Mais tout ça, on l'analyse après, pas sur le moment, parce qu'il n'y a pas de moment justement, pas d'arrêt sur image.
D'un souffle, d'un sourire, d'une expression aussi bonimenteuse que "bon anniversaire mon chéri !" en plein naufrage. On devrait pouvoir jeter aussi "bonne maladie !", "bonne mort !", "bonne vie de merde !".
Forcément, trois fois ça crée des habitudes, l'expérience
de la procédure : pompiers, pas pompiers,
Samu, ambulance et pourquoi pas police ? Non,
maintenant lui et moi savons, Samu, en cas de désaccord.

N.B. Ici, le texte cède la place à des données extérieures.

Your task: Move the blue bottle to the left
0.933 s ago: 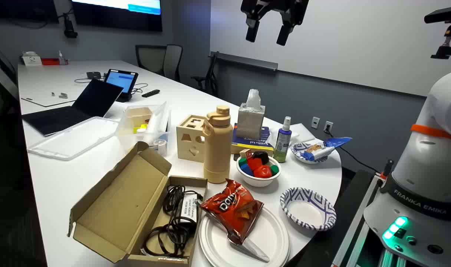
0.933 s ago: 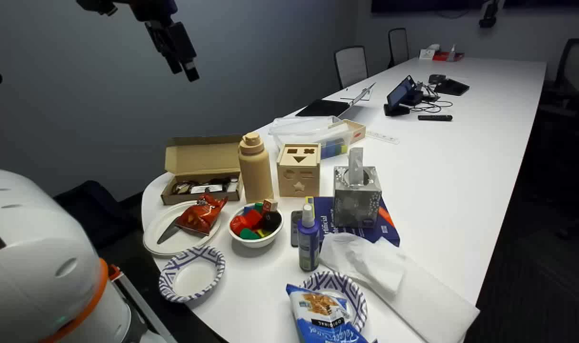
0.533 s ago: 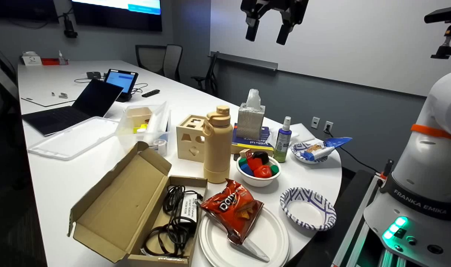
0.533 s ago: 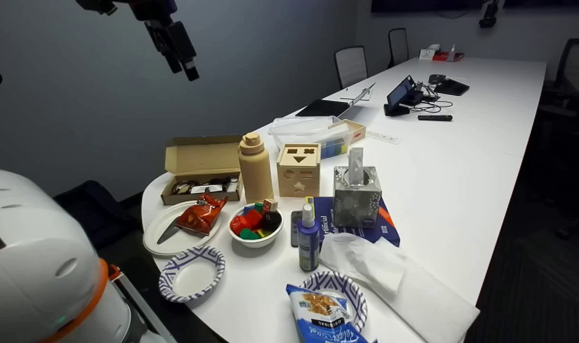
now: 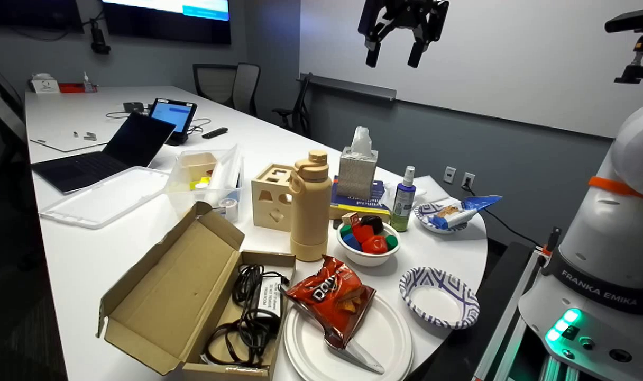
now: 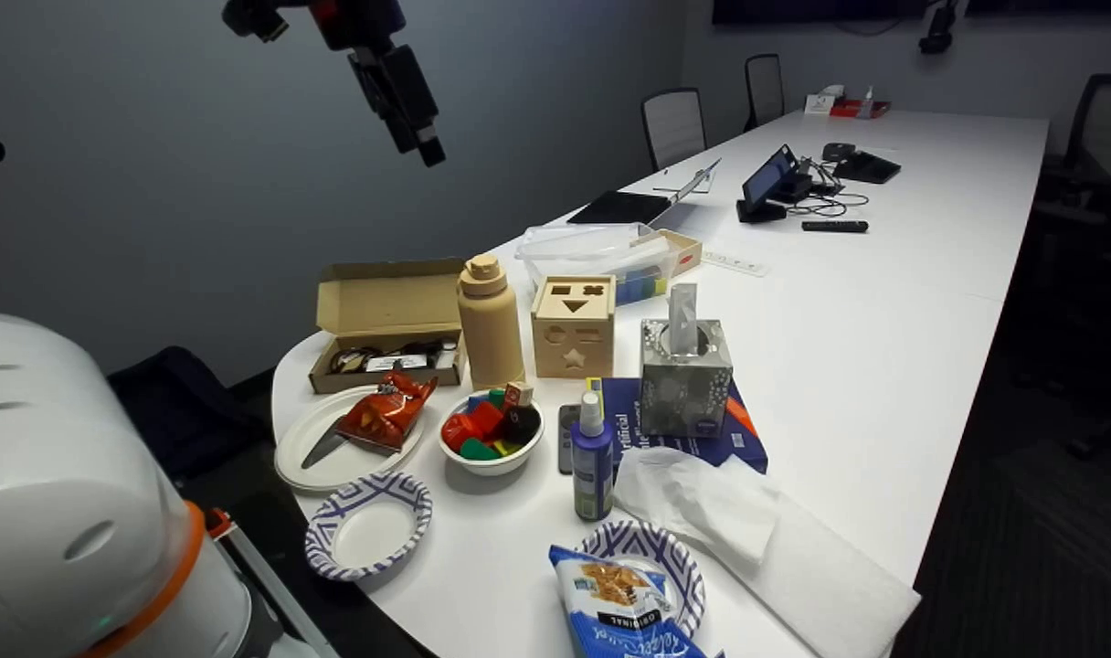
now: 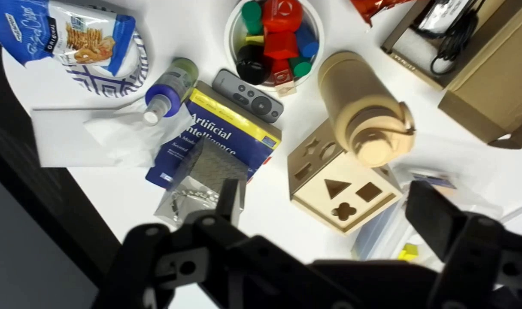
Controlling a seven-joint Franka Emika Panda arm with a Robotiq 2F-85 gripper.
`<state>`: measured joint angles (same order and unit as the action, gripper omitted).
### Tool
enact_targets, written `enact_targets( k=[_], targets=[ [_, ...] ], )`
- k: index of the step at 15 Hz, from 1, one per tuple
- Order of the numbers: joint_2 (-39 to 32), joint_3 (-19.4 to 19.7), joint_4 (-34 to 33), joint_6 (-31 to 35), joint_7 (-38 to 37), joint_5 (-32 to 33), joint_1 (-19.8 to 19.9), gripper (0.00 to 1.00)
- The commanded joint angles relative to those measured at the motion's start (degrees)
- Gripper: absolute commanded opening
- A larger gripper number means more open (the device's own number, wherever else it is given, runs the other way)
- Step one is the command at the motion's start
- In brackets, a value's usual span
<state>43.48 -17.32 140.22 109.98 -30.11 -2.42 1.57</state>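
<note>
Hanging well above the table, the gripper presents its jaws standing apart, a plain gap showing between them in an exterior view and in the wrist view. The blue bottle stands upright near the table's rounded end edge, the end beside the robot base. It is positioned between the book and the patterned bowl bearing a blue snack bag; contact with the book cannot be determined. A tissue box rests on the book. White napkins extend from near the blue bottle toward the long edge. A white bowl of coloured blocks stands between the blue bottle and a plate bearing a red chip bag. Toward the opposite long edge are noted a tan jug, just beside a wooden shape box, and an open cardboard box. A second patterned bowl sits at the rounded edge.
</note>
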Motion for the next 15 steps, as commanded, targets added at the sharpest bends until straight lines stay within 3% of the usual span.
enact_targets(
  k=[1,7,15],
  targets=[
    [-1.2,3.6,2.4,3.3,-1.1,1.9,3.5,1.0],
    [-3.4,7.6,8.7,9.3,-4.6,3.1,9.3,1.0],
    [-6.8,10.4,19.3,21.4,-8.5,2.6,12.0,1.0]
  ],
)
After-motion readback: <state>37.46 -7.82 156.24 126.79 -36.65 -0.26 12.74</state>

Sinon, comme ce soir, nous nous sommes
entendus pour partir avec ma voiture.
En attendant le moment, je nettoie l'innommable
marigot de mégots et d'alcool coulé sur le sol. Ensuite,
nous irons tranquillement. C'est comme pour un
accouchement, si on arrive trop tôt, on attend et c'est
embêtant et si on arrive trop tard, c'est trop tard, il n'y
a plus le motif et Nathanaël ne voudra plus. La bonne
période c'est dans une demi-heure. Avant quoi, je
range de-ci de-là et mon fils tangue sur son corps de
coton, affairé dans sa trousse de toilette à préparer
quelques affaires pour pouvoir se raser demain. Se
raser, se laver et se changer aussi, parce qu'en psychiatrie,
on ne met plus de pyjama. On s'habille, on fait la
vie comme dehors. Comme si on y était, dehors.